WORK TASK
Copy whichever lines of the data hold the word "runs".

TASK MATERIAL
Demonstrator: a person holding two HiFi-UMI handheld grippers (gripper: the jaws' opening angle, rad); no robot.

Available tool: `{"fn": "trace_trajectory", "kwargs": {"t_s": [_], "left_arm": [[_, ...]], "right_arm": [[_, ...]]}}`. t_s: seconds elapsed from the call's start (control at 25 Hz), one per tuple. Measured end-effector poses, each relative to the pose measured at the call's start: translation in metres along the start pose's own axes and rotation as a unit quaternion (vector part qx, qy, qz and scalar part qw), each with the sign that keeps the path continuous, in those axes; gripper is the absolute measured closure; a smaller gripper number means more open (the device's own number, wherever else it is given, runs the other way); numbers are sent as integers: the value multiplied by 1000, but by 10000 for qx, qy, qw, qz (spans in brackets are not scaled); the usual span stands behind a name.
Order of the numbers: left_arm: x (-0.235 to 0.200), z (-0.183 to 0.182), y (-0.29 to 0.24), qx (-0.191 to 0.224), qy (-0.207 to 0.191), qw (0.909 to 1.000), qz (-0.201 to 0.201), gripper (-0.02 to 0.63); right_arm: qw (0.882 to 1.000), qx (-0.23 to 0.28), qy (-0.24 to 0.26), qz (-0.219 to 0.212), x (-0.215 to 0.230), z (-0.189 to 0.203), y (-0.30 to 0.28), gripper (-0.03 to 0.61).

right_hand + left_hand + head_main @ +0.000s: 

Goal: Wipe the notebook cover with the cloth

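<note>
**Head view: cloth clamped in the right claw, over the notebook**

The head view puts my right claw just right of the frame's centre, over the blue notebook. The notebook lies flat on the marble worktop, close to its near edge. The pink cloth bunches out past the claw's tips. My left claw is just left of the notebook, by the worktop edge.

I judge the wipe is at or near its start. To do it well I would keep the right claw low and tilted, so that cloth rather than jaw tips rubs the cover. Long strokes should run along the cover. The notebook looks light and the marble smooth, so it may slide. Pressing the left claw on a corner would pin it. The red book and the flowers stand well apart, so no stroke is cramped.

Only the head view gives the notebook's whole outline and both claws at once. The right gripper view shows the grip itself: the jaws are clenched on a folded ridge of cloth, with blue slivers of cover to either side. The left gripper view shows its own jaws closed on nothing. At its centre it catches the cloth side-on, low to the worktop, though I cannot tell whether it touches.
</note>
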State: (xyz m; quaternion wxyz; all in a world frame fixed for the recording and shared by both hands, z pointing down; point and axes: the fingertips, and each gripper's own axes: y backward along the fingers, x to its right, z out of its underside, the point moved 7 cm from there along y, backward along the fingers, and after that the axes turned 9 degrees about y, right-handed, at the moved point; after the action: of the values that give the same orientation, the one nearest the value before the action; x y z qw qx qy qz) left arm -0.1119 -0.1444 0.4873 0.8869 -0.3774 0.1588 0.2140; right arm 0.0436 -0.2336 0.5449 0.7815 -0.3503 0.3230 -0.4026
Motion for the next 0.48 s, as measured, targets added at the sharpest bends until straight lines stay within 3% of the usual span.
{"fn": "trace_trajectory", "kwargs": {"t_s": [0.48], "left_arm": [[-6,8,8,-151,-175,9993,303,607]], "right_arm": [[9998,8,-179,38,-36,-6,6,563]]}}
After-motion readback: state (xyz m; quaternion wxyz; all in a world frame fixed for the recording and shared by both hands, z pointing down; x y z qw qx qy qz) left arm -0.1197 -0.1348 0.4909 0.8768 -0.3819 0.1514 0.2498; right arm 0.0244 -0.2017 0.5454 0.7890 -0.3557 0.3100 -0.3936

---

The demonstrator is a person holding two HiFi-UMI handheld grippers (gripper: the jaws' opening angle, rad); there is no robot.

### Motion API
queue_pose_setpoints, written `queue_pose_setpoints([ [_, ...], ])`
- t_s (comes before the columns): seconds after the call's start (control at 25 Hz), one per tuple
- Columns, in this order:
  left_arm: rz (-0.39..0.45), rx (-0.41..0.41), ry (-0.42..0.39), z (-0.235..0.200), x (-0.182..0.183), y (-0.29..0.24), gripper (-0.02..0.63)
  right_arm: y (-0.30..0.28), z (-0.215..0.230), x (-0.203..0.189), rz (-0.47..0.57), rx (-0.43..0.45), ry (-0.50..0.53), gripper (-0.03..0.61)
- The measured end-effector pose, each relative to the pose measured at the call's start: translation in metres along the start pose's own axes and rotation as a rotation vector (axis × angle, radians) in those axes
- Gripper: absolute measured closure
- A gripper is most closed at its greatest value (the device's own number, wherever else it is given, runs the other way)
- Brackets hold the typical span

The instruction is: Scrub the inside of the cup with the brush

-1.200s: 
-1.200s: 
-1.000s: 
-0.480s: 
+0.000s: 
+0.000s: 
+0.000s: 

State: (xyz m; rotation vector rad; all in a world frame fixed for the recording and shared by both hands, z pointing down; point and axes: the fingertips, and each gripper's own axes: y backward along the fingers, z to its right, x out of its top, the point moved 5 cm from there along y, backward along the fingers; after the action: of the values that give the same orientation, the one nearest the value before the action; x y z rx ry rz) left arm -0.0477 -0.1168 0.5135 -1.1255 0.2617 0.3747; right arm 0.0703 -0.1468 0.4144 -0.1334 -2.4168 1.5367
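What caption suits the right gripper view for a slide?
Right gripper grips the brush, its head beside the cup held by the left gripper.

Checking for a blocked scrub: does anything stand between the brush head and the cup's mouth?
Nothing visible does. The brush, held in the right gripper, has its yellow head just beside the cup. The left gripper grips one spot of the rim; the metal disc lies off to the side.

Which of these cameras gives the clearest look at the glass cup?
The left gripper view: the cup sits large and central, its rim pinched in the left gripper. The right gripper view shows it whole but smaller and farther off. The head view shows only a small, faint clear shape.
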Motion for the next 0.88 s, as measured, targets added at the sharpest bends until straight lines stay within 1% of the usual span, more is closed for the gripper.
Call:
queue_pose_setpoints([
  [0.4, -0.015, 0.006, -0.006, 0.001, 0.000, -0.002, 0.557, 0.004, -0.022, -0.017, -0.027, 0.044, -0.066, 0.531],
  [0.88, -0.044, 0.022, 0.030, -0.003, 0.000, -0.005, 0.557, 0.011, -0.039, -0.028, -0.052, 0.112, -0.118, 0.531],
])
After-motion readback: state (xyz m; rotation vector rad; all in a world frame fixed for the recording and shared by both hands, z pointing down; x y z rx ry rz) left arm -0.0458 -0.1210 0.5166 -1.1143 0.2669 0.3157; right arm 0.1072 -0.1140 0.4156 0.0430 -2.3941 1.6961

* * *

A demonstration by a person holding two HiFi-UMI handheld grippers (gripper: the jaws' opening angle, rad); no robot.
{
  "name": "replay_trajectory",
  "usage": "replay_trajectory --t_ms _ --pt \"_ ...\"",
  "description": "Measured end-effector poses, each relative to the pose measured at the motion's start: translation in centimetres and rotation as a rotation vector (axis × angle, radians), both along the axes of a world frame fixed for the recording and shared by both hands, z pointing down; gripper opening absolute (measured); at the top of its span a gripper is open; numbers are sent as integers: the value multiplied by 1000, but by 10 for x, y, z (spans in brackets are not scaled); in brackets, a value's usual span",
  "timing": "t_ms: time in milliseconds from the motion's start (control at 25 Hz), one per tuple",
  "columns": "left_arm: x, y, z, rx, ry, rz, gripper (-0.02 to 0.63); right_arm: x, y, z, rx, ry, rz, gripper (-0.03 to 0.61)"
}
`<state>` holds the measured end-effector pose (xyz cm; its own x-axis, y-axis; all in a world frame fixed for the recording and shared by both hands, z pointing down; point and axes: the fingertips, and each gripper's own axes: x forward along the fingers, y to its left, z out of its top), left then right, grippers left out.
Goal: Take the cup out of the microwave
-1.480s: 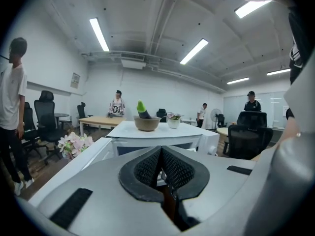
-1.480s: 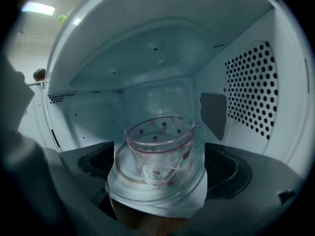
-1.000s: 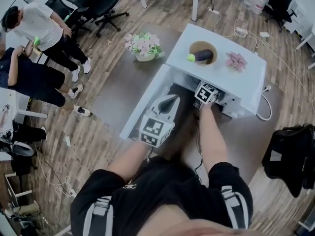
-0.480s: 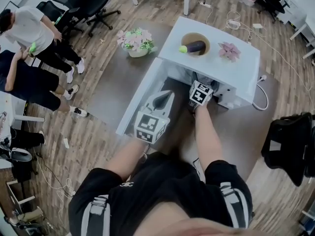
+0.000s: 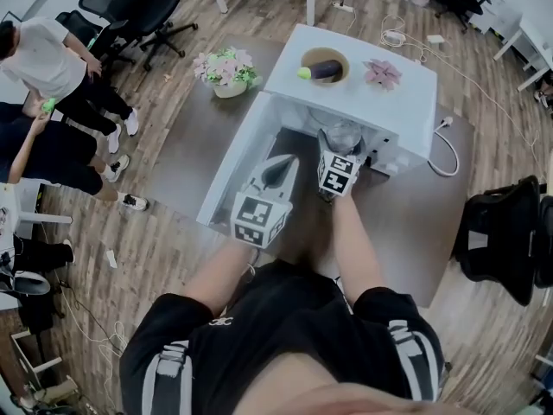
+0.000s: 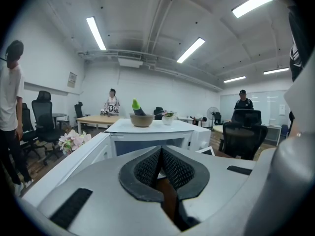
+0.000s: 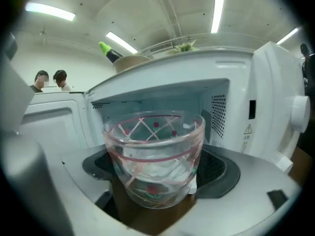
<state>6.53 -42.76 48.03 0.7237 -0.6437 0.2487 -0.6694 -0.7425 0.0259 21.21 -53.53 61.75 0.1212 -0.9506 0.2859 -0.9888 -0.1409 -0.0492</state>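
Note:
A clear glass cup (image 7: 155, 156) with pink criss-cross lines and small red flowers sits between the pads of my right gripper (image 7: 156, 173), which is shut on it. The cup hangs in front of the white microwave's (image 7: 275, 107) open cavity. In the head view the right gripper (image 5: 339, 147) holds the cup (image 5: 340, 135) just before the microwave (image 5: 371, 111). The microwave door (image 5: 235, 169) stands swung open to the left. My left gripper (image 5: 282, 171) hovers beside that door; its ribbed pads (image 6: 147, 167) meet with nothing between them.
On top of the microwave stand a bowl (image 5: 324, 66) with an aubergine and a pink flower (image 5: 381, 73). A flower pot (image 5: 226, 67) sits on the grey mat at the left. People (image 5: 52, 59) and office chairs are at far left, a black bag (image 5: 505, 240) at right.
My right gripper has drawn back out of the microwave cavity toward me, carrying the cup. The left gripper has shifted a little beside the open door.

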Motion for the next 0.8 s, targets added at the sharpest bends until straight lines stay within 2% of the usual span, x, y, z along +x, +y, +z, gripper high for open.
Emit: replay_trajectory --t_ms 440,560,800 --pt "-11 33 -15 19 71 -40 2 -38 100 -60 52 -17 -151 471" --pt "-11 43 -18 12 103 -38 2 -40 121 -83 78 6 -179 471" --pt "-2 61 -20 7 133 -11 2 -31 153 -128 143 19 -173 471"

EXERCISE ANSWER
Available tool: `{"fn": "trace_trajectory", "kwargs": {"t_s": [_], "left_arm": [[_, ...]], "right_arm": [[_, ...]]}}`. t_s: seconds elapsed from the call's start (control at 25 Hz), one per tuple. Measured end-effector poses, each relative to the pose measured at the call's start: translation in metres along the start pose's own axes and rotation as a unit quaternion (vector part qx, qy, qz and scalar part qw), each with the sign that keeps the path continuous, in those axes; gripper is the absolute measured closure; a smaller gripper number means more open (the device's own number, wherever else it is given, runs the other way); numbers are sent as integers: the value multiplied by 1000, but by 10000 for qx, qy, qw, qz (spans in brackets are not scaled); the usual span stands behind a name.
- A gripper is most closed at its greatest value (the device's own number, wherever else it is given, runs the other way)

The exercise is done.